Back in the 1960s and 70s Cambodia was one of the most volatile countries on earth, ravaged by war and the brutal regime run by Marxist dictator Pol Pot that resulted in over two million deaths. Thankfully those dark days are long gone, and Cambodia has become an all-year tourist destination for travellers from around the world.
Nevertheless, Cambodia is still, by western standards, a poor country so it pays to be careful and not to invite crime by flaunting expensive jewellery, iPhones or designer handbags while taking in the local scenery. Reassuringly though, Siem Reap is considered to be one of the safest places in the country, so no need to be paranoid.
What to see
Just a few miles from Siem Reap lie the ruins of the ancient city of Angkor, the capital of the Khmer kingdom from the 9th to the 15th centuries. The main temple, Angkor Wat, is said to be the world’s largest religious building and is just one of more than 1,000 temples, in varying states of repair, on the famous UNESCO World Heritage Site. Visiting Angkor is an unforgettable experience and one you really do not want to miss.

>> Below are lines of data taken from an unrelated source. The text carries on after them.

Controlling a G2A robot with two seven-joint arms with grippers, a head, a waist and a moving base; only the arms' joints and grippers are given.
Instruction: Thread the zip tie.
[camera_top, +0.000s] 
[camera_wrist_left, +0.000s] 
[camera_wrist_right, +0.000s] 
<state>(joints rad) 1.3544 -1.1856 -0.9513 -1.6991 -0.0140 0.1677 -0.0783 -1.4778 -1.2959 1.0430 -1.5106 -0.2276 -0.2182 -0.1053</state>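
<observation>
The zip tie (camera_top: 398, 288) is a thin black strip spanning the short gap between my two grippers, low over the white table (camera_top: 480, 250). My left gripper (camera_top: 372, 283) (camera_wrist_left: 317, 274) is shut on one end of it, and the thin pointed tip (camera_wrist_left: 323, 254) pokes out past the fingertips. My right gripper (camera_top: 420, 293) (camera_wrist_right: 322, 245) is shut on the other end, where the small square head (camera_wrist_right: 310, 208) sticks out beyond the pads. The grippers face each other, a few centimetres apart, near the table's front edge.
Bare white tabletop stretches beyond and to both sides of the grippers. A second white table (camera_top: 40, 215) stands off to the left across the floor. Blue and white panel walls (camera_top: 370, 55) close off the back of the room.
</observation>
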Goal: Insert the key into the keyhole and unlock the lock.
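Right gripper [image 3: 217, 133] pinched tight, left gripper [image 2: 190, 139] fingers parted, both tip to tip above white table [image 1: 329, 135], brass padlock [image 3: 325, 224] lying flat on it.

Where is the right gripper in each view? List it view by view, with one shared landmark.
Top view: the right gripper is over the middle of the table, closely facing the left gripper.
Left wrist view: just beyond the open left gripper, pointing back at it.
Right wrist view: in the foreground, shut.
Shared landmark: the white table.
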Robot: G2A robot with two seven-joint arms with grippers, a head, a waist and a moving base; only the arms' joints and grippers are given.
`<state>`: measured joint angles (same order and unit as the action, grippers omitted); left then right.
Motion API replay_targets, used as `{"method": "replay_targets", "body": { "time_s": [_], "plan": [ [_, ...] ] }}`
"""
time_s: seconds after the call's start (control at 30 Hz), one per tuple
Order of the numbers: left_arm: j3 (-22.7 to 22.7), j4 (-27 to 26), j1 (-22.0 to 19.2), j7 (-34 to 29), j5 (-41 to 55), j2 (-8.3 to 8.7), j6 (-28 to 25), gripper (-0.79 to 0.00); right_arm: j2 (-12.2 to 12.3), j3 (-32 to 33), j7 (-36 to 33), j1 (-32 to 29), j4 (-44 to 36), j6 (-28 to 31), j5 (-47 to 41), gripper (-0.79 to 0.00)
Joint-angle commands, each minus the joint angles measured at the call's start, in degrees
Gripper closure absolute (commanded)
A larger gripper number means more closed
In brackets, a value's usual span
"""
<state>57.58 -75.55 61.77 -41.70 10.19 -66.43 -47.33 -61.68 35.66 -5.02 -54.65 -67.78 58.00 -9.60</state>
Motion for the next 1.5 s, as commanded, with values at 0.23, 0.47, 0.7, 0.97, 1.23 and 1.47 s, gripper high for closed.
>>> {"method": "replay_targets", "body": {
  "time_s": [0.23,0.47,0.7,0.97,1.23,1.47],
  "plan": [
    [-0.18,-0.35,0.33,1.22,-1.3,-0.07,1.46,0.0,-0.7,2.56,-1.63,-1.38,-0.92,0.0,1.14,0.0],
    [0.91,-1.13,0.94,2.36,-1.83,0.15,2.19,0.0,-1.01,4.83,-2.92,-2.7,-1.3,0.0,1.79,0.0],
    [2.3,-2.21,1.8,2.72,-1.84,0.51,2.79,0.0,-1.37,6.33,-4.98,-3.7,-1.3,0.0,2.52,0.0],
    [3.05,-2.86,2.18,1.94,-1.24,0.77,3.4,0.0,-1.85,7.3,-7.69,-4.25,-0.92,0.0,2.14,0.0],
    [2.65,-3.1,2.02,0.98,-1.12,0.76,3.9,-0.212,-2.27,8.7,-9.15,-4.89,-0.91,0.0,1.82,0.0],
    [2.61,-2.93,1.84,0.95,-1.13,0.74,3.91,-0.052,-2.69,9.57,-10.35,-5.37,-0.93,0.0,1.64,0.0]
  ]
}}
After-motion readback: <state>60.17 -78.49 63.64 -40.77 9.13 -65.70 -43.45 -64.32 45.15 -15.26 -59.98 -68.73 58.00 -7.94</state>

If you’re interested in learning more about Cambodia’s more recent past, head 25 kilometres north to the Cambodian Landmine Museum. The museum holds examples of some of the five million landmines still thought to be buried in the countryside; left by Khmer Rouge forces and others during the Pol Pot era. The museum tells the story of how the mines have changed the lives and culture of people in the area through the lens of Aki Ra, the Khmer man who discovered and made safe many of the mines now on display. The Landmine Museum is open from 7:30 – 17:30 every day of the year.
What to eat
Cambodian food may not be as renowned as its neighbours Thailand and Vietnam, but is nonetheless just as delightful. Seafood is a popular choice for many and Cambodia’s signature dish, Fish amok, a sort of creamy fish curry, is well worth a try.

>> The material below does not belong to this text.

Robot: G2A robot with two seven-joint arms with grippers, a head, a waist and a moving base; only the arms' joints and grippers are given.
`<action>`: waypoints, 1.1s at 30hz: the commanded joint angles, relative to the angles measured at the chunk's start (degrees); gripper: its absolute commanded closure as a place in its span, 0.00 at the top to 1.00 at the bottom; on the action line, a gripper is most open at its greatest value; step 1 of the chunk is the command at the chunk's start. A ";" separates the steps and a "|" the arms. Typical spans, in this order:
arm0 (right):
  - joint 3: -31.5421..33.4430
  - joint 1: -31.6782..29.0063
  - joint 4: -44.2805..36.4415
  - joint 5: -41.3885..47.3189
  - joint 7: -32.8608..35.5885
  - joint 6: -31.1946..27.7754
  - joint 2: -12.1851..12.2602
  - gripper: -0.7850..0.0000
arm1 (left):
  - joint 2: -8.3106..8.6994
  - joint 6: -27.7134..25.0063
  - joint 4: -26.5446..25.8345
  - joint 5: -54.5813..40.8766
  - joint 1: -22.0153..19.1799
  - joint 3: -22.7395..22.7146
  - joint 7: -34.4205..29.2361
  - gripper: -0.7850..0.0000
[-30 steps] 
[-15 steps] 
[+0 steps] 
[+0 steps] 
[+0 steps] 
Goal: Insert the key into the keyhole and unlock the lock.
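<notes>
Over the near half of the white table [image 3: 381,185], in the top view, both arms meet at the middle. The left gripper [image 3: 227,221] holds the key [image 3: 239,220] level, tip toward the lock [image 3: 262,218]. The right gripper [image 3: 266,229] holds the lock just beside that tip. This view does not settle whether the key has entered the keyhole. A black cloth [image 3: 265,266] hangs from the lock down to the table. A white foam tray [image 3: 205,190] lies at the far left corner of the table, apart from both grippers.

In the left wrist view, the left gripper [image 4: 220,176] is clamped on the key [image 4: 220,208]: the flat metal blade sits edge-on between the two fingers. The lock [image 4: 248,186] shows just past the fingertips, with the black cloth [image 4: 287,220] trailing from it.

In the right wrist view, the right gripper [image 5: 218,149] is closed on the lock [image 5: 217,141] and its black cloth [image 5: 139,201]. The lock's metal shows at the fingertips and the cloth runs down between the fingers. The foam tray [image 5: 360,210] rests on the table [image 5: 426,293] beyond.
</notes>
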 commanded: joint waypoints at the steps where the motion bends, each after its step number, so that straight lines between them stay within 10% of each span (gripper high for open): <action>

If fish isn’t really your thing try the traditional Cambodian breakfast, Kuy teav, a noodle soup made from pork or beef bones and rice vermicelli and topped with bean sprouts, aromatic herbs, garlic and green onions.
Another traditional dish is Beef loc lac, which comprises stir-fried strips of beef served with lettuce, tomatoes, cucumber and raw onions. Often, a fried egg is placed on top. The dish comes with a dipping sauce made from lime juice and pepper - yummy!
What to drink
As with all tropical countries, it’s important to keep well hydrated, so carrying bottled water is essential when away from your hotel.

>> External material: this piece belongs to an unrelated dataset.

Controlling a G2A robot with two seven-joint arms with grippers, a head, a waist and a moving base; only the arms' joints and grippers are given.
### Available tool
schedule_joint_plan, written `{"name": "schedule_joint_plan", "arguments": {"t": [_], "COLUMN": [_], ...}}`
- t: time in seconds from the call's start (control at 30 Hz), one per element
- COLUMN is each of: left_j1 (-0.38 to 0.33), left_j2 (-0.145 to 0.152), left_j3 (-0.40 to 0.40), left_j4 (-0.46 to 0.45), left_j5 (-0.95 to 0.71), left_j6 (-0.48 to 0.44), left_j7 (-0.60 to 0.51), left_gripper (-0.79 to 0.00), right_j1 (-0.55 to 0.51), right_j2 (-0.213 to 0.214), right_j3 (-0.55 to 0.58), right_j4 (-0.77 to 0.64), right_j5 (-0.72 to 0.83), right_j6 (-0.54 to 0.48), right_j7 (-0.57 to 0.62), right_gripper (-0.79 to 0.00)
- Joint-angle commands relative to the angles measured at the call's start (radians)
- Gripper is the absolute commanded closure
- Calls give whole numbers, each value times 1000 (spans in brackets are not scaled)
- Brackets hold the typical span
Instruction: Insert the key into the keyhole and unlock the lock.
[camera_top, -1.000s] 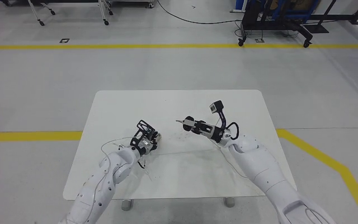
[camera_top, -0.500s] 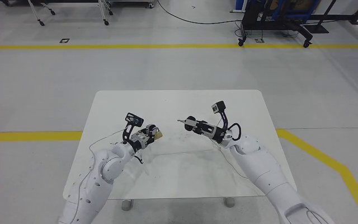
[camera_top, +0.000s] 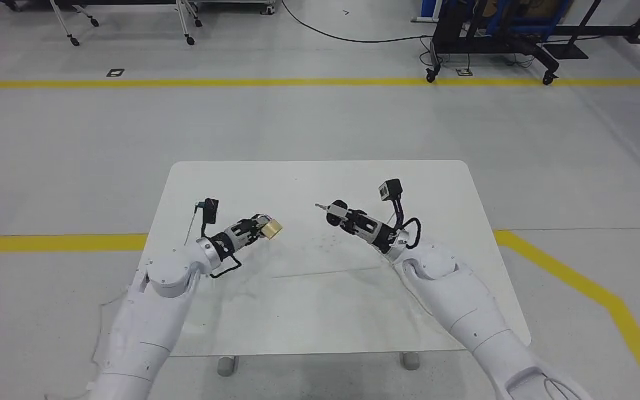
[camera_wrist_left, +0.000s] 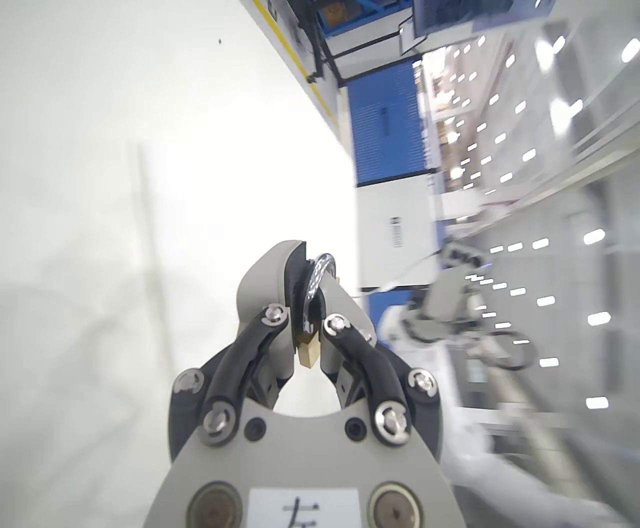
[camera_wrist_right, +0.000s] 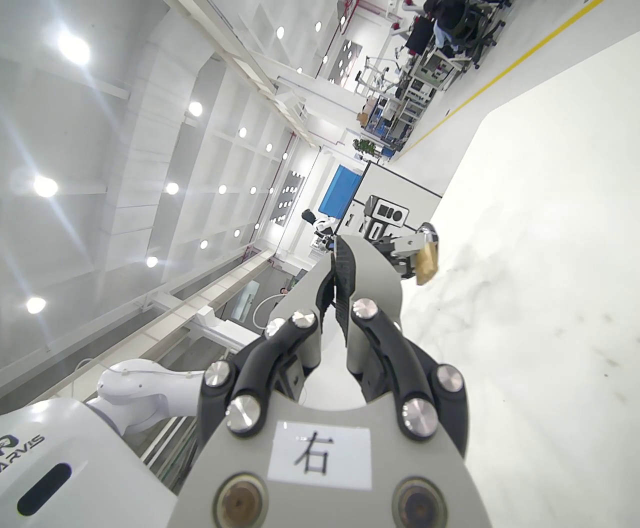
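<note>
- Lock (camera_top: 270, 229): one, brass. It is held above the table (camera_top: 420, 180), over its left half, clear of the top.
- Left gripper (camera_top: 256, 231): one, with its fingers closed narrow and clamping the lock.
- Key (camera_top: 321, 208): one. Its thin tip points toward the lock above the table's middle, near it but apart.
- Right gripper (camera_top: 335, 212): one, pinched tight on the key.
- Keyhole: too small to make out.
- Step in hand, as judged: lining up before insertion. Turn the lock's keyhole face squarely toward the key tip and hold the lock rigid. Advance straight along the key's length, and twist only once it is fully seated.
</note>
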Motion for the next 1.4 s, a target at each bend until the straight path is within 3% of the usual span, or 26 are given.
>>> {"name": "schedule_joint_plan", "arguments": {"t": [0.0, 0.23, 0.73, 0.83, 0.9, 0.97, 1.07, 1.2, 1.37], "left_j1": [-57, -152, -155, -143, -147, -150, -165, -200, -222], "left_j2": [-3, -27, -33, -30, -30, -37, -53, -80, -108], "left_j3": [6, 72, 85, 82, 81, 97, 139, 190, 226], "left_j4": [78, 199, 216, 180, 156, 129, 112, 175, 266], "left_j5": [-168, -279, -316, -279, -234, -220, -236, -316, -347], "left_j6": [51, 89, 98, 64, 55, 58, 79, 94, 0], "left_j7": [-70, -180, -205, -145, -40, 48, 95, 122, 214], "left_gripper": [0, 0, 0, 0, 0, 0, 0, 0, 0], "right_j1": [0, -7, -7, -10, -21, -28, -54, -99, -139], "right_j2": [-4, -9, -9, -8, -9, -6, -4, -5, -12], "right_j3": [-6, -3, -3, -5, -8, -8, -13, -18, -39], "right_j4": [-1, -21, -21, -27, -58, -84, -153, -252, -333], "right_j5": [-24, -78, -78, -98, -115, -191, -297, -352, -411], "right_j6": [9, 32, 32, 48, 74, 115, 197, 313, 431], "right_j7": [-39, -133, -133, -139, -150, -187, -263, -347, -431], "right_gripper": [0, 0, 0, 0, 0, 0, 0, 0, 0]}}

As you would expect in a hot country, drinking beer is popular in Cambodia, the two most popular being the local Anchor and Angkor brands. There are of course plenty of imported beers to choose from if you really don’t want to go local.
Local wines are also available but may not be to everyone’s taste, but they are usually cheap, strong, and worth giving a try if you want something different. Moderation is recommended! Plenty of soft drinks, iced teas and coffees are also in plentiful supply.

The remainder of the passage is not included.